One of the benefits of the professionalization thesis is that it links objectivity to broader social change: firstly, to what James W. Carey terms the ‘communications revolution’ and, secondly, to the rise of professions. In relation to the former, Carey sees this ‘as a revolution in commercial and popular culture which reorganized the basis on which art, information, and culture were made available’ (1997 [1969]: 129). It leads to the rise of a national media and a ‘mass’ audience but also the emergence of a ‘new social role’ which Carey terms the ‘professional communicator’. ‘The professional communicator takes the messages, ideas, and purposes of a source and converts them into a symbolic strategy designed to inform or persuade an ultimate audience’ (1997 [1969]: 133). Advertising executives, public relations practitioners and journalists all qualify as professional communicators, albeit with different degrees of professional autonomy and freedom.

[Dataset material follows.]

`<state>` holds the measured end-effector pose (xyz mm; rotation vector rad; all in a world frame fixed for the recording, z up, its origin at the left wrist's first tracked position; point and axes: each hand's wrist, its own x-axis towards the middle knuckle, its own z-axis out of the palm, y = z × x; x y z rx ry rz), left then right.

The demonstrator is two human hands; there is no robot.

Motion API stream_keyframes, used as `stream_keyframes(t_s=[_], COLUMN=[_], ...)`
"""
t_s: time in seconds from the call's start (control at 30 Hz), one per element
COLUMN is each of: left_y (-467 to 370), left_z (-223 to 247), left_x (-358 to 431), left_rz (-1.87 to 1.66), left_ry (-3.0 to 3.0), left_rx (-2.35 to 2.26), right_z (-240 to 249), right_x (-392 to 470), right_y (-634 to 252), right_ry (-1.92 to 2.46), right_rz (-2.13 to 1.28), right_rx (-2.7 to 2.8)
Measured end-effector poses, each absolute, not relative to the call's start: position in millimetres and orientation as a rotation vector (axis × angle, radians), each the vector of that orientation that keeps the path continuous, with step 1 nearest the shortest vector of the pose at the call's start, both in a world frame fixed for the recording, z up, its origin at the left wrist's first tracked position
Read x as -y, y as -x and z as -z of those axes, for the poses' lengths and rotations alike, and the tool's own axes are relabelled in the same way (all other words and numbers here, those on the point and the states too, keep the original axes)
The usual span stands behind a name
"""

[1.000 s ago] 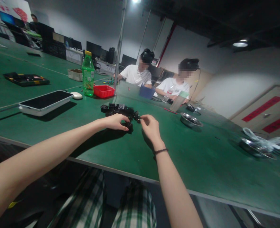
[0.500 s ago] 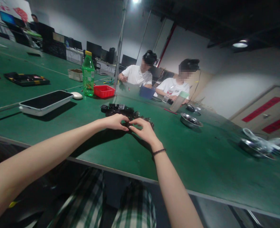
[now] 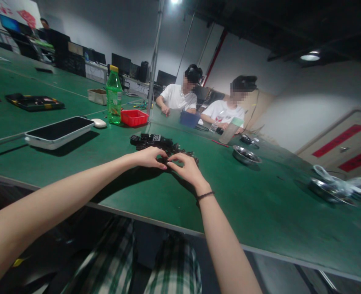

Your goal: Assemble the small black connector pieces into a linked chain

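My left hand (image 3: 151, 157) and my right hand (image 3: 185, 166) meet fingertip to fingertip over the green table (image 3: 223, 196). Thumb and fingers of each hand are closed in a pinch. Between them sits something small and dark, too small to name. Right behind the hands lies a heap of black parts (image 3: 152, 141), with larger blocky pieces at its left and smaller ones trailing right. My fingers partly hide the heap's near side. A dark band (image 3: 205, 195) circles my right wrist.
Behind the heap stand a red bin (image 3: 134, 118) and a green bottle (image 3: 114, 96). Left is a white tray (image 3: 61, 134) with a dark top. Right are a metal bowl (image 3: 246, 155) of dark bits and another bowl (image 3: 327, 191). Two people sit across the table.
My hands have barely moved and keep the same pinch. Across the table, the left person's hand has come forward and lower.
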<state>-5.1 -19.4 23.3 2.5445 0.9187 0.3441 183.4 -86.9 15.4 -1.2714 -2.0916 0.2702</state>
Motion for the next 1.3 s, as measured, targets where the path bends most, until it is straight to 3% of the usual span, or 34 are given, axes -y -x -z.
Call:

In terms of the rise of the professions, in the late 1890s to early 1900s, US society, especially the new middle classes, underwent a widespread professionalization (Wiebe 1967: 127; see also Bledstein 1976). The growth of university education in journalism, and rise of professional associations, gave further impetus to professionalization (Carey 1997 [1969]: 136). Skills and cultivated talent became the new basis for social order. With professionalization came the need to define a field and assume authority or control over a discipline.
One significant aspect of the professionalization argument is that it can be studied focusing on positive, but also negative impacts. Indeed, Carey’s account of professionalization is important precisely because he points to its adverse effects.
It is important to recognize that the canons of objective reporting turn the journalist into a professional communicator, from an independent observer and critic to a relatively passive link in a communication chain that records the passing scene for audiences. (1997 [1969]: 138)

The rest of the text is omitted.